When copying the records below, keep every word as it is and drop the images.

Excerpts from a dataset
Segment Open
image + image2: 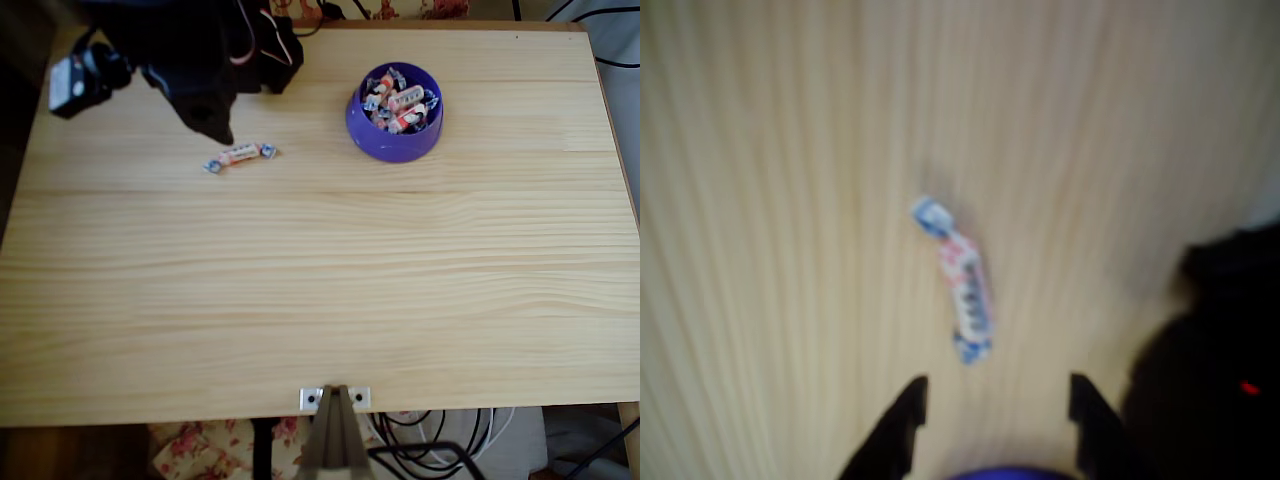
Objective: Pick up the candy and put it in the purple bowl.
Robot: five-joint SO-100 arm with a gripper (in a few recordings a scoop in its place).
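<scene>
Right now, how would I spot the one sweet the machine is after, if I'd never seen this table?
Find the purple bowl near the far edge of the wooden table in the overhead view. To its left, beside the black gripper, lies the candy. Unlike the sweets heaped in the bowl, it lies alone on bare wood.

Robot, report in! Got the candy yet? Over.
Gripper open, empty, above table. Candy lying loose, not grabbed. Purple bowl holds other candies. Path clear.

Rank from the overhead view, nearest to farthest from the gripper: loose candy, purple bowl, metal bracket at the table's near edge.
From the gripper:
1. Loose candy, just below-right of the tip.
2. Purple bowl, farther right, holding more candies.
3. Metal bracket, at the bottom edge.
</scene>
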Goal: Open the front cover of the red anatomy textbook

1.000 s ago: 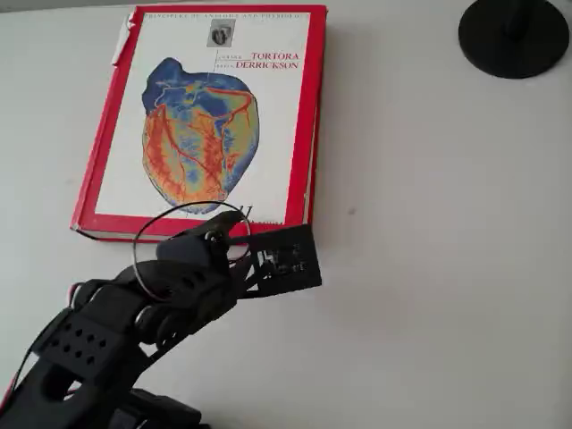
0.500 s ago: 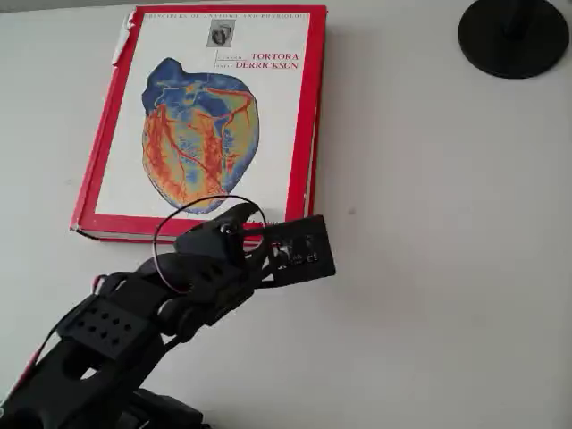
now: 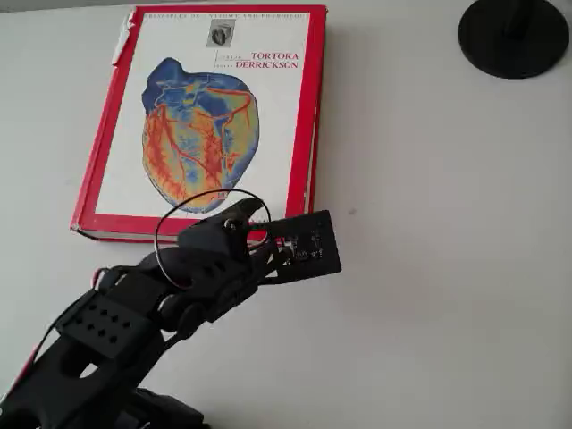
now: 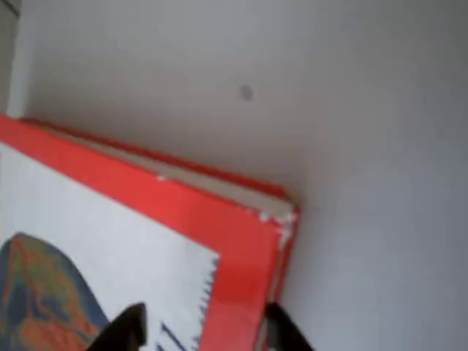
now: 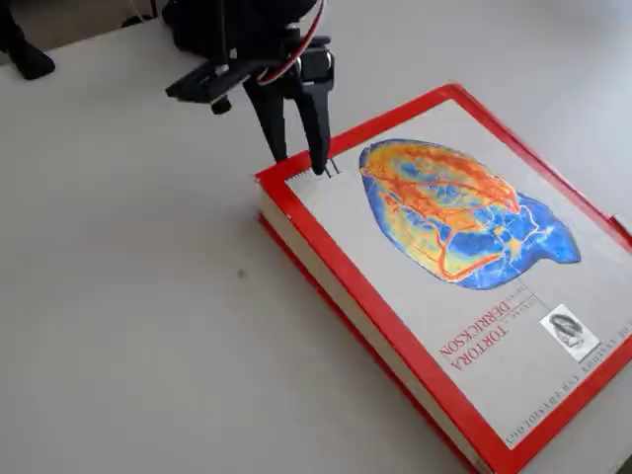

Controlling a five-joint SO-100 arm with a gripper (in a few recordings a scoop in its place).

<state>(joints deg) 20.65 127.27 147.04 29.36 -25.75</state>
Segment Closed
SOLUTION TO THIS PROBLEM:
image + image2: 
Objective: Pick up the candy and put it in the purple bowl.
Robot: five-joint SO-100 arm with a gripper (in a few recordings a scoop in its place).
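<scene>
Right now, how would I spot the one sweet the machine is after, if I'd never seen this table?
Find the purple bowl near the far edge of the wooden table in the overhead view. To its left, beside the black gripper, lies the candy. Unlike the sweets heaped in the bowl, it lies alone on bare wood.

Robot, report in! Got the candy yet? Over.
Gripper open, empty, above table. Candy lying loose, not grabbed. Purple bowl holds other candies. Path clear.

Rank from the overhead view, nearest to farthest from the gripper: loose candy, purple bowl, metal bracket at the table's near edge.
From the gripper:
1. Loose candy, just below-right of the tip.
2. Purple bowl, farther right, holding more candies.
3. Metal bracket, at the bottom edge.
</scene>
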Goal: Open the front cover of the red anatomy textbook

1.000 s ago: 
0.500 s ago: 
now: 
now: 
now: 

Controlling a five-joint SO-100 arm with a gripper (in a few recordings a scoop in its place).

<state>(joints deg) 20.65 127.27 147.04 29.36 -25.75</state>

No more output will be produced.